HIPAA Rights Concerning Group & Individual Medical Insurance Plans
Filed under: Group Insurance, Medical Insurance
What should anyone know about their rights regarding individual health insurance plans? The most important aspect of health insurance is knowing your rights when you are looking into your individual medical insurance coverage. The United States Government has scripted many laws regarding individual health insurance plans, but one of the most important of these laws is HIPAA.
HIPAA stands for the Health Insurance Portability and Accountability Act. This is a law that covers the rights of individuals belonging to any group health insurance plan and mandates that if someone belongs to a group-based individual health insurance plan, then that person is allowed to purchase individual medical insurance plans, even after their membership in the group ends.

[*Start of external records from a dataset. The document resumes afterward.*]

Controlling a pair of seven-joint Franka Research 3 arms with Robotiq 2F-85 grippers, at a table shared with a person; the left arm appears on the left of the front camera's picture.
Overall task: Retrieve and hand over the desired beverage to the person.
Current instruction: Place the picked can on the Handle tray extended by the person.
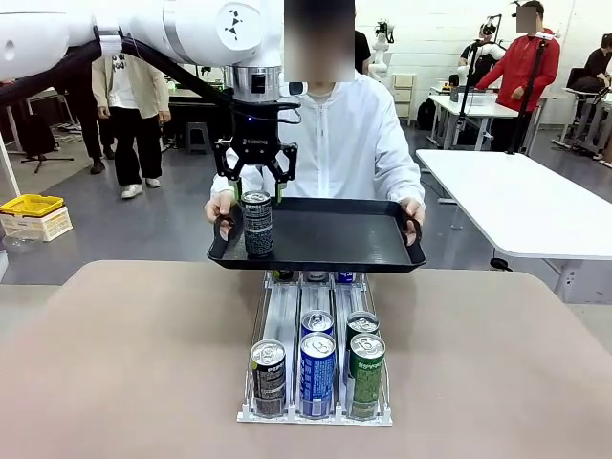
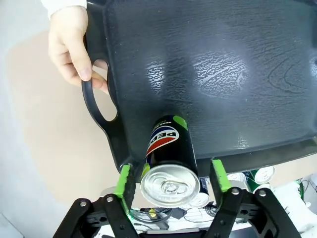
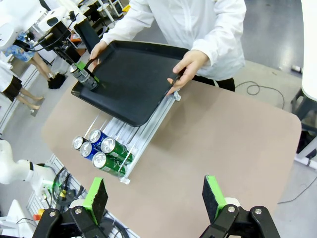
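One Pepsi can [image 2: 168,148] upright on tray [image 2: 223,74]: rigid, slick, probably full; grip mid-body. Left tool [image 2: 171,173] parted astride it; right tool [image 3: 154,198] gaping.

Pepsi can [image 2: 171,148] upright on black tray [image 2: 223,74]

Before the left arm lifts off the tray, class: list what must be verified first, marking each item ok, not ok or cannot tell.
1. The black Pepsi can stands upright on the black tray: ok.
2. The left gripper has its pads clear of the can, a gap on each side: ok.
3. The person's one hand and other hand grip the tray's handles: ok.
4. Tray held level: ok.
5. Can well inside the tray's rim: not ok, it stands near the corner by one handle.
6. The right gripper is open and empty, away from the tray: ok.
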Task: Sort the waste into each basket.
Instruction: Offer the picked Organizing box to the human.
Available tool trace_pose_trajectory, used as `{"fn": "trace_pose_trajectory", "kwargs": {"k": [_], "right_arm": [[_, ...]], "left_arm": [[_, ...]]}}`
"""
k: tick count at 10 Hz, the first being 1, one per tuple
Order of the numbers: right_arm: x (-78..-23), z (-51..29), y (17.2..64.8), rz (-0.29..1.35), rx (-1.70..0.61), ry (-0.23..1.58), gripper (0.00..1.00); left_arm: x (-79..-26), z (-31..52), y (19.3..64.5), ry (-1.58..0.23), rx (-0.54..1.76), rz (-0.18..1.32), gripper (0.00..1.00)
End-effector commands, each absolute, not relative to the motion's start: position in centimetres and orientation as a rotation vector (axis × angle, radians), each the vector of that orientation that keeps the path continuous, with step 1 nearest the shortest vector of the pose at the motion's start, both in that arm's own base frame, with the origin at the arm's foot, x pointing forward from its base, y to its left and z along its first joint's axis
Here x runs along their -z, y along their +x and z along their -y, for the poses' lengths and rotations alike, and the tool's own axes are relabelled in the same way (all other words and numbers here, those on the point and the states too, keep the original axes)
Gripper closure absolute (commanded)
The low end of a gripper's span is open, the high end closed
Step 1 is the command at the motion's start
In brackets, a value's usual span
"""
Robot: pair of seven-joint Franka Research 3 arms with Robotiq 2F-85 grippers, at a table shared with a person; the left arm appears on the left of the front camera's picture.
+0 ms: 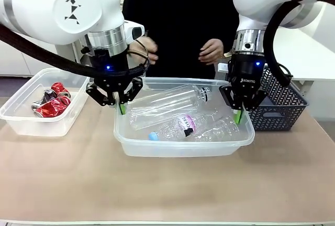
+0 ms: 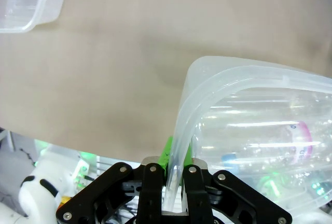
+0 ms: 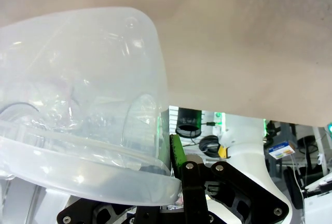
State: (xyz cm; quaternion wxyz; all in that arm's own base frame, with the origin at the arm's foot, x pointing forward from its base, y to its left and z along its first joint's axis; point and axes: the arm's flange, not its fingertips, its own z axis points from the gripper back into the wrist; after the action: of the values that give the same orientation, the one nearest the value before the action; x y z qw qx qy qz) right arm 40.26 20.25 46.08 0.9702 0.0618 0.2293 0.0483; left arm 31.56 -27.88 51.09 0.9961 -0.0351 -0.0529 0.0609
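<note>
A clear tub (image 1: 183,148) sits mid-table with several clear plastic bottles (image 1: 167,103) lying in it. My left gripper (image 1: 121,108) is shut on the tub's left rim, and my right gripper (image 1: 238,115) is shut on its right rim. In the left wrist view the rim (image 2: 218,73) runs down between my left gripper's (image 2: 174,164) green pads, with a bottle (image 2: 270,146) showing through the wall. The right wrist view has the tub's corner (image 3: 104,53) pinched in my right gripper (image 3: 171,175). A second clear tub (image 1: 31,124) at the left holds crushed red cans (image 1: 52,103).
A dark blue-grey lattice basket (image 1: 280,108) stands at the right, just behind my right gripper. The person stands at the far side with both hands (image 1: 212,51) above the table's far edge. Bare tabletop (image 1: 167,189) lies in front of the tubs.
</note>
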Motion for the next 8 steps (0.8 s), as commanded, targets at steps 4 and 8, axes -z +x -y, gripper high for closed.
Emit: {"fn": "trace_pose_trajectory", "kwargs": {"k": [4,8], "right_arm": [[-46.26,-21.06,39.9,-0.455,-0.105,0.142,1.0],[-46.08,-20.25,40.26,-0.463,-0.098,0.125,0.96]], "left_arm": [[-51.86,28.54,31.76,-0.101,-0.115,0.118,1.0],[-51.09,27.88,31.57,-0.07,-0.122,0.106,0.95]]}}
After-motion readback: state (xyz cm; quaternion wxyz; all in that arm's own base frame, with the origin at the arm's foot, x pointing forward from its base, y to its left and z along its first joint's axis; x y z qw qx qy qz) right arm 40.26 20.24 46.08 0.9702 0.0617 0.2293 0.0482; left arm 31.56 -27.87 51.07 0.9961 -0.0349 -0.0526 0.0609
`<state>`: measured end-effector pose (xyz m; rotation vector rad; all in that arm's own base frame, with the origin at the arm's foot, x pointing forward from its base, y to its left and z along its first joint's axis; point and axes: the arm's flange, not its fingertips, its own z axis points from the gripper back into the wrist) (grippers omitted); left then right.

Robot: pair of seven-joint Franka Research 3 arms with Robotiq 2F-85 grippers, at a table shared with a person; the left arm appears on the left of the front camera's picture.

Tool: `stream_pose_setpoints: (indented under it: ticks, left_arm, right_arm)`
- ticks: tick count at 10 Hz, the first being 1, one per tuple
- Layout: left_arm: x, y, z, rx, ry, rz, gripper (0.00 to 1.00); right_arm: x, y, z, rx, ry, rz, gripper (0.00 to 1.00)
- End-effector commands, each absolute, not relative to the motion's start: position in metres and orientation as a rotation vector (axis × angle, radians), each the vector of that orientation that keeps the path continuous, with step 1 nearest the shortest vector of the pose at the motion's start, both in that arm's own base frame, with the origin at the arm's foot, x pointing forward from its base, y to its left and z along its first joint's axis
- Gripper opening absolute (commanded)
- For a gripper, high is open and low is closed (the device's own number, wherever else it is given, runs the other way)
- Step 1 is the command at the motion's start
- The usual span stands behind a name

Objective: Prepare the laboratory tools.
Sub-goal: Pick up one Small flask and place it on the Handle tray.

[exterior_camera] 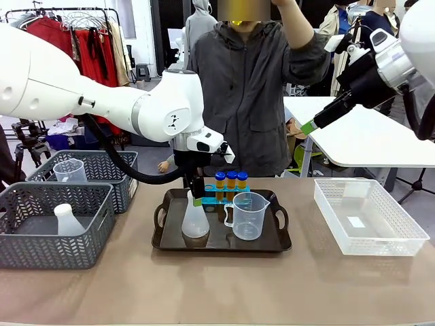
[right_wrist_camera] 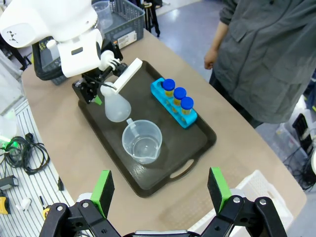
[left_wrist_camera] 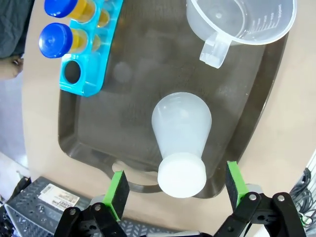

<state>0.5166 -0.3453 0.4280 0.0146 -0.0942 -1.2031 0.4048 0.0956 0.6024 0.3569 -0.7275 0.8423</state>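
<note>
On the dark tray (exterior_camera: 282, 241) stand a white conical flask (exterior_camera: 195, 221), a clear handled beaker (exterior_camera: 248, 216) and a small blue rack (exterior_camera: 230, 197) holding three blue-capped tubes (exterior_camera: 231, 180) of orange liquid. My left gripper (exterior_camera: 197, 197) hangs over the flask. In the left wrist view this left gripper (left_wrist_camera: 175, 186) is open, its green pads (left_wrist_camera: 117, 187) standing clear on either side of the flask's cap (left_wrist_camera: 181, 175). The rack (left_wrist_camera: 84, 69) and beaker (left_wrist_camera: 242, 22) lie beyond. My right gripper (exterior_camera: 309, 125) is raised at the back right, open and empty (right_wrist_camera: 160, 190), looking down on the tray (right_wrist_camera: 202, 133).
Two grey mesh baskets (exterior_camera: 41, 244) sit at the left, one holding another flask (exterior_camera: 66, 221), the farther one another beaker (exterior_camera: 70, 170). A clear plastic basket (exterior_camera: 367, 214) stands at the right. A person (exterior_camera: 255, 88) stands behind the table's far edge.
</note>
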Motion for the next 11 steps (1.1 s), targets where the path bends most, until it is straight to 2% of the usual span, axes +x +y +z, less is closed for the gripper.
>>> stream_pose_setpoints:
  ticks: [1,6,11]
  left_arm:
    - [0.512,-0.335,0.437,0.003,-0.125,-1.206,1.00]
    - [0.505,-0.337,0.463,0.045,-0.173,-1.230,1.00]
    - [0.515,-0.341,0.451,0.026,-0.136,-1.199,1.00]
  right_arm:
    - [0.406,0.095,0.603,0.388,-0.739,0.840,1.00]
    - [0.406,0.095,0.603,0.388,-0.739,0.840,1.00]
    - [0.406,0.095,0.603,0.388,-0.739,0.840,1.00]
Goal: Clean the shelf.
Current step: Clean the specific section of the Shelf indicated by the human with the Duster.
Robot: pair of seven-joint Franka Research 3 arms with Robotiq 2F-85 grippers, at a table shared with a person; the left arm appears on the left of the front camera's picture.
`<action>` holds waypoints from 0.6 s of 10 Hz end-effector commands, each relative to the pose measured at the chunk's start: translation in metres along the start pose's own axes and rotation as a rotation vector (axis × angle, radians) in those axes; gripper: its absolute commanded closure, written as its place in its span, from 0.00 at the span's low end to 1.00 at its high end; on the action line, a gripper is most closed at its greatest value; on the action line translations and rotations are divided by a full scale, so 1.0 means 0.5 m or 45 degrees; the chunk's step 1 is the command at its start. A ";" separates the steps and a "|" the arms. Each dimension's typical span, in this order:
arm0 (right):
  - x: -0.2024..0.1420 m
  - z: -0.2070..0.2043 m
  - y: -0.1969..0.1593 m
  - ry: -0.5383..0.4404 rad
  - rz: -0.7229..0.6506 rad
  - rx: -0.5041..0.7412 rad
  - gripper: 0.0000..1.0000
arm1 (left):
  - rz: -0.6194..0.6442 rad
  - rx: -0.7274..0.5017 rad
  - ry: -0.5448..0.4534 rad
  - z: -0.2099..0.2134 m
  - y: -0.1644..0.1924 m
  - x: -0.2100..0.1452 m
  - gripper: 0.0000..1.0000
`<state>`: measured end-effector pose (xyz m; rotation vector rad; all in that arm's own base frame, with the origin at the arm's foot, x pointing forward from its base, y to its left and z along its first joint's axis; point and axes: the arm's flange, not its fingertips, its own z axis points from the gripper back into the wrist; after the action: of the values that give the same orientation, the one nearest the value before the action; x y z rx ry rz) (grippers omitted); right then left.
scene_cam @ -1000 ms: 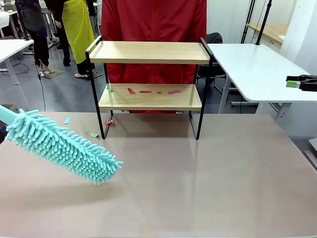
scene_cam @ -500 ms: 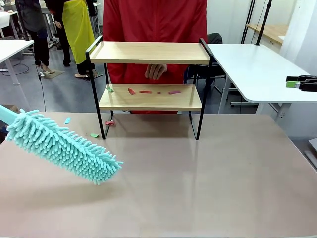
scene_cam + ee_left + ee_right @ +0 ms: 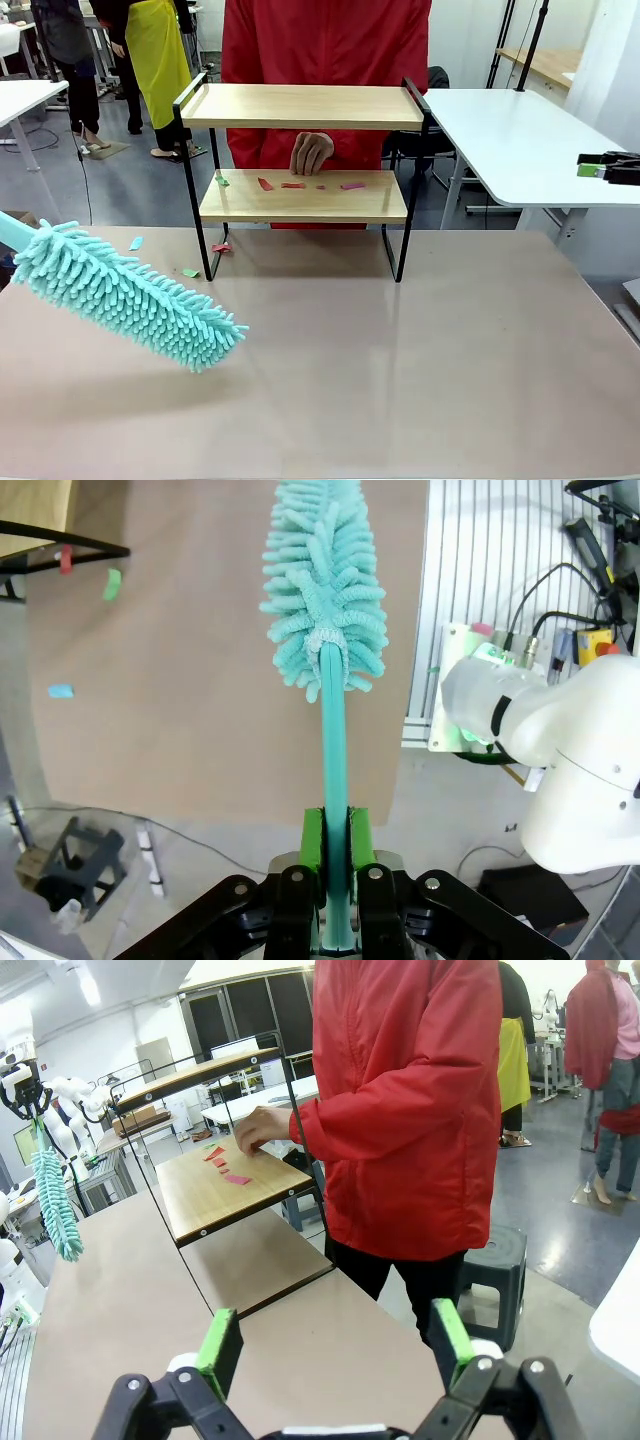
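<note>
**Duster gripped and held low, shelf standing broadside beyond it**

The left pincer point(image 3: 336, 828) is clamped on the teal handle of a fluffy duster point(image 3: 325, 590), with a green pad pressed to each side of it. In the left wrist view the butt of the handle is lost between the fingers. In the front view the handle runs off the picture at 9 o'clock. The head hangs low over the bench point(image 3: 420, 360) with its tip aimed toward 4 o'clock. Whether its fibres brush the surface is hard to tell.

The right pincer point(image 3: 335, 1348) has its jaws spread wide with nothing between them. In the front view it sits out at 3 o'clock, partly cut by the picture's edge.

The shelf point(image 3: 300, 105) stands on the far part of the bench, at 12 o'clock from the bench's middle. It is at 1 o'clock from the duster's tip and well apart from it. Its long axis runs from 9 to 3 o'clock, and its open front faces the robot.

The lower board carries a row of red and pink scraps point(image 3: 293, 185), with a green bit point(image 3: 222, 181) at its 9 o'clock end. They are too small to tell what they are made of. A person's hand point(image 3: 312, 153) is just above that board's back edge, and its arm is hidden behind the upper board. The person's red jacket point(image 3: 320, 40) is partly screened by the boards. Loose scraps point(image 3: 190, 272) lie on the bench near the shelf's 9 o'clock front leg
</note>
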<state>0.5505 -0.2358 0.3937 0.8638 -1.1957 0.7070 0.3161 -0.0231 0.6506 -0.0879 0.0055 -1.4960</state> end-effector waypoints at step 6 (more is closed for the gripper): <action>0.006 -0.002 0.001 0.001 0.007 0.003 0.00 | -0.005 -0.006 0.001 0.012 0.000 -0.006 0.87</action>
<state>0.5505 -0.2358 0.3937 0.8638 -1.1957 0.7070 0.3161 -0.0231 0.6506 -0.0879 0.0054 -1.4960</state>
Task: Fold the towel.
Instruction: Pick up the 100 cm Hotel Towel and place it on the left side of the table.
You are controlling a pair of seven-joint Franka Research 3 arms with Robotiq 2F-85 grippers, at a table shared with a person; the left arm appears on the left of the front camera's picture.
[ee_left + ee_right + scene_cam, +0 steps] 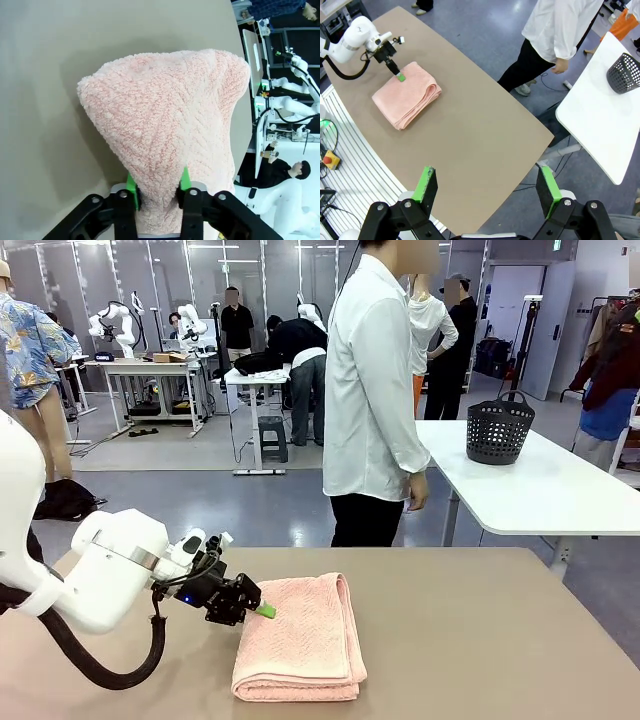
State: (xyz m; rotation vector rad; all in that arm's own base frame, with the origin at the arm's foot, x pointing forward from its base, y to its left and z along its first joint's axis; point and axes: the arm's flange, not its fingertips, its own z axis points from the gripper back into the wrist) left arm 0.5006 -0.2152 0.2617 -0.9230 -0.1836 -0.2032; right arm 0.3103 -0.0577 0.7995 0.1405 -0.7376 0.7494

As a group plan may come from an employer or an association that you are a member of, it is important to know what you can and cannot do concerning the coverage. This particular right is important as it insures that you will continue to have the individual medical insurance that you and your family need. You are not required to continue your existing individual health insurance plans if you choose not to. Nevertheless, the law mandates that you can if you should choose to do so.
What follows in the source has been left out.